Questa configurazione offusca, sovvertendolo, il principio di liberta' degli individui o di autonomia - del pari costituzionale degli enti territoriali (artt. 5, 117, 118, Cost.) di mantenere la capacita' di operare ogni qualvolta la scelta che ritengono piu' opportuna: cioe' se fruire dei vantaggi economici offerti dal mercato dei produttori oppure se procedere a modellare una propria struttura capace di diversamente configurare l'offerta delle prestazioni di servizio pubblico.

Autonomia e relativa capacita' di scelta discrezionale che implicano anche la possibilita' di non voler correre l'avventura ed il conseguente rischio di un affidamento a terzi in un tempo di cattivo mercato economico e finanziario.

In tal senso si e' peraltro espresso da tempo l'ordinamento comunitario che ha ritenuto in contrasto con la disciplina europea sulla concorrenza la legge nazionale sui lavori pubblici (allora legge 11 febbraio 1994, n. 109, art. 21) che aveva limitato la scelta tra i due criteri europei d'aggiudicazione degli appalti - offerta economicamente piu' vantaggiosa e prezzo piu' basso - imponendo il vincolo legislativo 'alle amministrazioni aggiudicatrici di ricorrere unicamente al criterio del prezzo piu' basso' (Corte di Giustizia Ce, 7 ottobre 2004, in causa C-247/02, Sintesi s.p.a. c.
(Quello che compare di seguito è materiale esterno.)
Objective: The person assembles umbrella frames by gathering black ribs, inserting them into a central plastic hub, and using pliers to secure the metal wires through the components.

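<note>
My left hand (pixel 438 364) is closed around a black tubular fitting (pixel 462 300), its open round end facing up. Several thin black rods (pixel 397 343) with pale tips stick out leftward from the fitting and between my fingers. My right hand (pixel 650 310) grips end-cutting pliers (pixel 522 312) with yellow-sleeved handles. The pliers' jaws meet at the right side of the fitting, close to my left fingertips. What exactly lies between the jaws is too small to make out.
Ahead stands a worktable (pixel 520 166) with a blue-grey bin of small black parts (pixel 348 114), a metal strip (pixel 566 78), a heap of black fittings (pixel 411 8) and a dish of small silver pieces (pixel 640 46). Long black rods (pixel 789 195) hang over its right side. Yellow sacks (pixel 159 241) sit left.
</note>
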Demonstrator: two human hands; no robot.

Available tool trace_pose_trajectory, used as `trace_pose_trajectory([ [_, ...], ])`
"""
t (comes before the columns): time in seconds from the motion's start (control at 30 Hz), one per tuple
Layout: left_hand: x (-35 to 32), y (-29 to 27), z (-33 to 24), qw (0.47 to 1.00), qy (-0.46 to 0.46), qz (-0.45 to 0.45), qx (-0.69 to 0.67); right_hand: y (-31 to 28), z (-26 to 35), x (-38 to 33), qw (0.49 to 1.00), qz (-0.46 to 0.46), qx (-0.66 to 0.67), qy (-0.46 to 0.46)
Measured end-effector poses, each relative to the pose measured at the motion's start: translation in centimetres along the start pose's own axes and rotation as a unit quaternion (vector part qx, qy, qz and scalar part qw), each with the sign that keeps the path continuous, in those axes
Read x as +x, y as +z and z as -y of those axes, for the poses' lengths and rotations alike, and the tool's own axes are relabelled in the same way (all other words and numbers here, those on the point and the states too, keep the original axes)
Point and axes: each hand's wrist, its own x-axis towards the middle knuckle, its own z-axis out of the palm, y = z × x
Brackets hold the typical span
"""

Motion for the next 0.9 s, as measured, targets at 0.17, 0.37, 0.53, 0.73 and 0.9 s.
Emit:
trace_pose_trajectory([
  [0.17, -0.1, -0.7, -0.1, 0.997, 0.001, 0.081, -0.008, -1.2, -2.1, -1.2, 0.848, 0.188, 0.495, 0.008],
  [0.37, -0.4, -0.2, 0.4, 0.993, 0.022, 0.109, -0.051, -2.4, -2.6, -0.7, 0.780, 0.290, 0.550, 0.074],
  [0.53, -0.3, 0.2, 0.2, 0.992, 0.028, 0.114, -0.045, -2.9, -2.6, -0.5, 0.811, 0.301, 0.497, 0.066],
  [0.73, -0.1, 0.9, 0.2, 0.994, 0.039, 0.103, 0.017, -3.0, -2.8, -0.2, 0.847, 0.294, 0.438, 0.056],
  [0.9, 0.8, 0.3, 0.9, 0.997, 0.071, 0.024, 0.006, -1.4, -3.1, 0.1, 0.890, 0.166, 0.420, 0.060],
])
Autorita' per la Vigilanza sui Lavori Pubblici e Ingg. Provera e Carassi s.p.a.).

L'ordinamento europeo ha ritenuto che l'imposizione leda la discrezionalita' delle amministrazioni pubbliche, in particolare la possibilita' 'di prendere in considerazione la natura e le caratteristiche peculiari di tali appalti, isolatamente considerati, scegliendo per ognuno di essi il criterio piu' idoneo a garantire la libera concorrenza e ad assicurare la selezione della migliore offerta' (Corte di Giustizia Ce, 7 ottobre 2004, in causa C-247/02, cit., § 40), ma ancor prima per l'impossibilita' istituzionale di una disciplina interna differenziata 'in termini non espressamente consentiti' dal diritto comunitario (cfr. conclusioni Avv. Gen.

Stix-Hackl 1° luglio 2004, in causa C-247/02, § 65).
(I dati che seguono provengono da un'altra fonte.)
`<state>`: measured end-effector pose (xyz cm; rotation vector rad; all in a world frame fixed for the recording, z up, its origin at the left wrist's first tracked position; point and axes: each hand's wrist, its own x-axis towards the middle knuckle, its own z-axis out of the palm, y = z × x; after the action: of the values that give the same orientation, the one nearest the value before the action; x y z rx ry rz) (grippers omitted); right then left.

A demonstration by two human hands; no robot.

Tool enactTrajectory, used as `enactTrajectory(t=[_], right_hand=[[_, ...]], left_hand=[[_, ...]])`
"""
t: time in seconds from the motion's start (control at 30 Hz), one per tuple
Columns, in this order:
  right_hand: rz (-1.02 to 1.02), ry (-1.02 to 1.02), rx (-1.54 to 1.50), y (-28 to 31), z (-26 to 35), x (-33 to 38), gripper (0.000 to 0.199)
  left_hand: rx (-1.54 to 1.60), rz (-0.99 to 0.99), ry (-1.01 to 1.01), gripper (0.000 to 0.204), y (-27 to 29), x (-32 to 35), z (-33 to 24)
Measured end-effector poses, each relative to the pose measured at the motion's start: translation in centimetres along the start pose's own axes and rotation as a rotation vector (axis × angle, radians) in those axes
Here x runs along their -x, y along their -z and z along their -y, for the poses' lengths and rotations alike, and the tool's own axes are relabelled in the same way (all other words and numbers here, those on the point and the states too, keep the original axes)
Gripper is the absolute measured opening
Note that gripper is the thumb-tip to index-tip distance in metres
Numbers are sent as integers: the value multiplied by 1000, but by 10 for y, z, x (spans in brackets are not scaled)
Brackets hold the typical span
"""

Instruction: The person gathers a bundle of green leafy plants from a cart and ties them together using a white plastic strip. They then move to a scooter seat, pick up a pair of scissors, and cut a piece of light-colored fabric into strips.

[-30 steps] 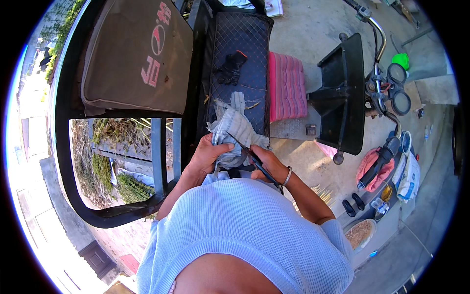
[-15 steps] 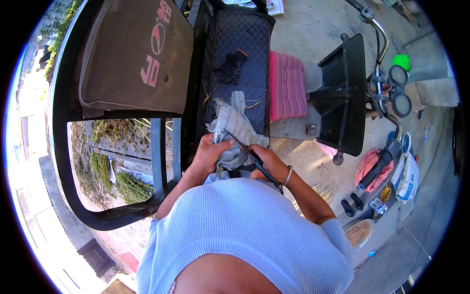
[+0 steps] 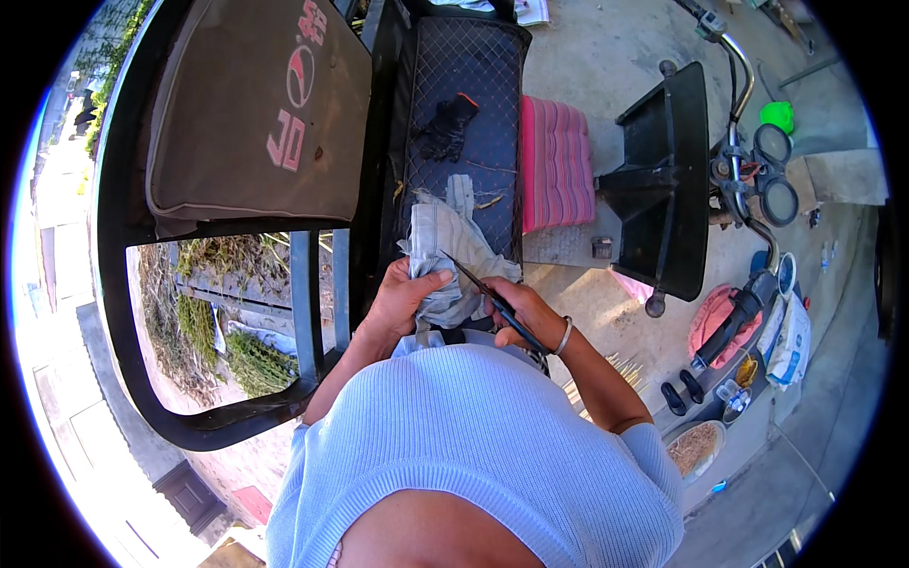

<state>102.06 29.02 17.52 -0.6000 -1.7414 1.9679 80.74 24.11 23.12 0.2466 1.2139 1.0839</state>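
My left hand (image 3: pixel 402 298) pinches a crumpled grey-white striped cloth (image 3: pixel 445 232) near its lower left edge, thumb on top. My right hand (image 3: pixel 525 312) grips what look like dark scissors (image 3: pixel 466 273) with blue-black handles. Their pointed tip lies against the cloth near my left thumb, and my fingers hide part of the handles. The cloth rests on the dark quilted seat (image 3: pixel 464 71) in front of me. Farther up that seat lies a black work glove (image 3: pixel 450 128) with an orange cuff.
A brown padded backrest (image 3: pixel 256 114) in a black frame stands at left, with cut plants (image 3: pixel 251 360) below it. Right of the seat are a striped pink cushion (image 3: pixel 556 163), a black panel (image 3: pixel 663 180) and handlebars (image 3: pixel 734 142). Black slippers (image 3: pixel 682 393) and a basin (image 3: pixel 696 447) sit lower right.
The scissors have shifted slightly right, and my right hand has turned a little. The cloth's left part stands a bit higher beside my left hand, which still grips it.
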Motion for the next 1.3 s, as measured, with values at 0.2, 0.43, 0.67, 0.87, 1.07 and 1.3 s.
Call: enactTrajectory(t=[0.2,0.43,0.67,0.87,1.07,1.3], right_hand=[[-69,-129,65,21,-55,-4,76],[-429,-192,857,30,-148,-83,49],[-230,-564,636,22,-159,-97,41],[-244,-534,-918,-12,-30,-87,38],[-735,74,-224,-24,-48,-110,35],[-995,205,488,35,-44,-126,32]], left_hand=[[94,-84,-25,19,4,4,-10],[25,-69,12,22,13,2,-6],[-18,-124,38,20,12,8,0],[-140,-130,-92,19,5,-5,20],[-348,-13,-1,18,-2,-4,19],[-504,229,160,14,3,6,26]])
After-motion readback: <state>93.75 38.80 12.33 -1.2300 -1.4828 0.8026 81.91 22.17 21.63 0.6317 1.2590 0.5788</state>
L'indicato orientamento - che trova ragione giuridica nella stessa nozione di mercato unico il quale istituzionalmente comporta una regolazione omogenea sulla concorrenza fra gli Stati membri - e' del pari quello della Corte costituzionale italiana espresso proprio con riferimento alla nozione di 'concorrenza' ex art. 117, secondo comma, lettera e), Cost. la quale non puo' non riflettere 'quella operante in ambito comunitario' con la conseguenza che la normativa interna 'si uniforma' a quella comunitaria (da ultimo: Corte cost., 23 novembre 2007, n. 401) di cui costituisce attuazione.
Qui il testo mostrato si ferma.